Directions:
Nothing is to be altered. Print each record in full.

(Records from a collection)
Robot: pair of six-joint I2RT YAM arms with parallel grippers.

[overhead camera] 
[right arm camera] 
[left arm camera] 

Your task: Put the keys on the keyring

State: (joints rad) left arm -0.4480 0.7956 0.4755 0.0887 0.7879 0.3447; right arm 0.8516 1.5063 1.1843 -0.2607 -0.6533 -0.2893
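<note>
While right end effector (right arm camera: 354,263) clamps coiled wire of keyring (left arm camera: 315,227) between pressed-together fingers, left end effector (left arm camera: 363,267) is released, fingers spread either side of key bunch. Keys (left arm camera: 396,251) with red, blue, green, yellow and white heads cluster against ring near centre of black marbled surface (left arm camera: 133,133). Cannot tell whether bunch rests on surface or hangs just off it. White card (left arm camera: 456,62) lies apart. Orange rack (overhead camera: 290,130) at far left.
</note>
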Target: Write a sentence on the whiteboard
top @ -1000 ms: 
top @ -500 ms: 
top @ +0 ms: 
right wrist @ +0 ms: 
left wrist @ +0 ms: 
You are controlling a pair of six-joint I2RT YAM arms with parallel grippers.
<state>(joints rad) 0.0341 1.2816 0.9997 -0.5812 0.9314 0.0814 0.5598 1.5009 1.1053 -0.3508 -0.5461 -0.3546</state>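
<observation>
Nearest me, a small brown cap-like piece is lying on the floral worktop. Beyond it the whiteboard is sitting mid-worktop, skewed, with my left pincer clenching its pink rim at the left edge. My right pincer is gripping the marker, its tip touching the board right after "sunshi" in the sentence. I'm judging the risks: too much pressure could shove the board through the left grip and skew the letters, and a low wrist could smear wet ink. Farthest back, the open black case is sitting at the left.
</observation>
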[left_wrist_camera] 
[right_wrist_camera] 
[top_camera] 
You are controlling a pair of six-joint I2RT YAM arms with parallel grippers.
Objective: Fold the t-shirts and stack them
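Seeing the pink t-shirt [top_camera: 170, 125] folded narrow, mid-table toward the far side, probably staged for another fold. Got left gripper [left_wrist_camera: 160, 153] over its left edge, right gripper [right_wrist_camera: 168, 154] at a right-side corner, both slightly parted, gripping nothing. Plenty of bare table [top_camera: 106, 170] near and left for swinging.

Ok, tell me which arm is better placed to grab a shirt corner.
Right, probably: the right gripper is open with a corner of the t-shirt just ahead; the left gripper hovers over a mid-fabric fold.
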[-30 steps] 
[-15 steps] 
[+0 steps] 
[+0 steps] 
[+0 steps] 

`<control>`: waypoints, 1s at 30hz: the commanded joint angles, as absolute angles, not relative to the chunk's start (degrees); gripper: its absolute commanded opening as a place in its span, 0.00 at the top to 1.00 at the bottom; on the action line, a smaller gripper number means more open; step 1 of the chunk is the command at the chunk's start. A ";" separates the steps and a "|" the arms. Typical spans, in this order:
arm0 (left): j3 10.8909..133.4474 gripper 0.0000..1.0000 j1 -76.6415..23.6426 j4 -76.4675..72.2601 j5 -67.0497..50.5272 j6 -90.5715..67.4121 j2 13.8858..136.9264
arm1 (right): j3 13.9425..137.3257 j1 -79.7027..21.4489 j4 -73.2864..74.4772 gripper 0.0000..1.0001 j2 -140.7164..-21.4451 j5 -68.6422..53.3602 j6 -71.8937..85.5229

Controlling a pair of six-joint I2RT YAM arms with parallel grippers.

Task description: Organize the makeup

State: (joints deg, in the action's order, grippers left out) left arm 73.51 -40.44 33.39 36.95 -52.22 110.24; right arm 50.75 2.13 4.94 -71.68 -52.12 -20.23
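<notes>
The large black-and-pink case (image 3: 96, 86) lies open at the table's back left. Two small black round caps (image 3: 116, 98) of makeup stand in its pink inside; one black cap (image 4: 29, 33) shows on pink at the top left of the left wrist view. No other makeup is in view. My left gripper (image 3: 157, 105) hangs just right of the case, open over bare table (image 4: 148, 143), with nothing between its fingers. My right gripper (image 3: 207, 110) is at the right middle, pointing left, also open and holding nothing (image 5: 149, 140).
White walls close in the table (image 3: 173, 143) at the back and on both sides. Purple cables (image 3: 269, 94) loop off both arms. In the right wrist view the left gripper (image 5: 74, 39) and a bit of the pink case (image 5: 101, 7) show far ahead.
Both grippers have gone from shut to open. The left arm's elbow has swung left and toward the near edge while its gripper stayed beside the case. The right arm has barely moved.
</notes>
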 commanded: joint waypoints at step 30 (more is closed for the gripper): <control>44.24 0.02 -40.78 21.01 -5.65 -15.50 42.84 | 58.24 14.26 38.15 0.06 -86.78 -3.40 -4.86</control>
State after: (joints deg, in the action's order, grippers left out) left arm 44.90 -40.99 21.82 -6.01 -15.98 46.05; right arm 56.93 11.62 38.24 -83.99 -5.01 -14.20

Output of the exercise:
Robot: pair of six-joint I2RT YAM arms with parallel grippers.

[overhead camera] 
[right arm camera] 
[left arm camera] 

Your task: Put the keys on the keyring

State: (joints rad) left arm -0.4480 0.7956 0.4755 0.0887 0.7879 0.3447; right arm 0.8516 1.5063 1.1843 -0.2607 -0.6533 -0.2893
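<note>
While right end effector (right arm camera: 354,263) clamps coiled wire of keyring (left arm camera: 315,227) between pressed-together fingers, left end effector (left arm camera: 363,267) is released, fingers spread either side of key bunch. Keys (left arm camera: 396,251) with red, blue, green, yellow and white heads cluster against ring near centre of black marbled surface (left arm camera: 133,133). Cannot tell whether bunch rests on surface or hangs just off it. White card (left arm camera: 456,62) lies apart. Orange rack (overhead camera: 290,130) at far left.
</note>
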Target: Write a sentence on the whiteboard
top @ -1000 ms: 
top @ -500 ms: 
top @ +0 ms: 
right wrist @ +0 ms: 
left wrist @ +0 ms: 
You are controlling a pair of six-joint I2RT YAM arms with parallel grippers.
<state>(joints rad) 0.0341 1.2816 0.9997 -0.5812 0.9314 0.0814 0.5598 1.5009 1.1053 -0.3508 -0.5461 -0.3546</state>
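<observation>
Nearest me, a small brown cap-like piece is lying on the floral worktop. Beyond it the whiteboard is sitting mid-worktop, skewed, with my left pincer clenching its pink rim at the left edge. My right pincer is gripping the marker, its tip touching the board right after "sunshi" in the sentence. I'm judging the risks: too much pressure could shove the board through the left grip and skew the letters, and a low wrist could smear wet ink. Farthest back, the open black case is sitting at the left.
</observation>
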[left_wrist_camera] 
[right_wrist_camera] 
[top_camera] 
You are controlling a pair of six-joint I2RT YAM arms with parallel grippers.
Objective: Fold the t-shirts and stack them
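Seeing the pink t-shirt [top_camera: 170, 125] folded narrow, mid-table toward the far side, probably staged for another fold. Got left gripper [left_wrist_camera: 160, 153] over its left edge, right gripper [right_wrist_camera: 168, 154] at a right-side corner, both slightly parted, gripping nothing. Plenty of bare table [top_camera: 106, 170] near and left for swinging.

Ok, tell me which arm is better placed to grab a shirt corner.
Right, probably: the right gripper is open with a corner of the t-shirt just ahead; the left gripper hovers over a mid-fabric fold.
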[-30 steps] 
[-15 steps] 
[+0 steps] 
[+0 steps] 
[+0 steps] 

`<control>`: waypoints, 1s at 30hz: the commanded joint angles, as absolute angles, not relative to the chunk's start (degrees); gripper: its absolute commanded opening as a place in its span, 0.00 at the top to 1.00 at the bottom; on the action line, a smaller gripper number means more open; step 1 of the chunk is the command at the chunk's start. A ";" separates the steps and a "|" the arms. Typical spans, in this order:
arm0 (left): j3 10.8909..133.4474 gripper 0.0000..1.0000 j1 -76.6415..23.6426 j4 -76.4675..72.2601 j5 -67.0497..50.5272 j6 -90.5715..67.4121 j2 13.8858..136.9264
arm1 (right): j3 13.9425..137.3257 j1 -79.7027..21.4489 j4 -73.2864..74.4772 gripper 0.0000..1.0001 j2 -140.7164..-21.4451 j5 -68.6422..53.3602 j6 -71.8937..85.5229

Controlling a pair of six-joint I2RT YAM arms with parallel grippers.

Task description: Organize the makeup

State: (joints deg, in the action's order, grippers left out) left arm 73.51 -40.44 33.39 36.95 -52.22 110.24; right arm 50.75 2.13 4.94 -71.68 -52.12 -20.23
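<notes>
The large black-and-pink case (image 3: 96, 86) lies open at the table's back left. Two small black round caps (image 3: 116, 98) of makeup stand in its pink inside; one black cap (image 4: 29, 33) shows on pink at the top left of the left wrist view. No other makeup is in view. My left gripper (image 3: 157, 105) hangs just right of the case, open over bare table (image 4: 148, 143), with nothing between its fingers. My right gripper (image 3: 207, 110) is at the right middle, pointing left, also open and holding nothing (image 5: 149, 140).
White walls close in the table (image 3: 173, 143) at the back and on both sides. Purple cables (image 3: 269, 94) loop off both arms. In the right wrist view the left gripper (image 5: 74, 39) and a bit of the pink case (image 5: 101, 7) show far ahead.
Both grippers have gone from shut to open. The left arm's elbow has swung left and toward the near edge while its gripper stayed beside the case. The right arm has barely moved.
</notes>
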 commanded: joint waypoints at step 30 (more is closed for the gripper): <control>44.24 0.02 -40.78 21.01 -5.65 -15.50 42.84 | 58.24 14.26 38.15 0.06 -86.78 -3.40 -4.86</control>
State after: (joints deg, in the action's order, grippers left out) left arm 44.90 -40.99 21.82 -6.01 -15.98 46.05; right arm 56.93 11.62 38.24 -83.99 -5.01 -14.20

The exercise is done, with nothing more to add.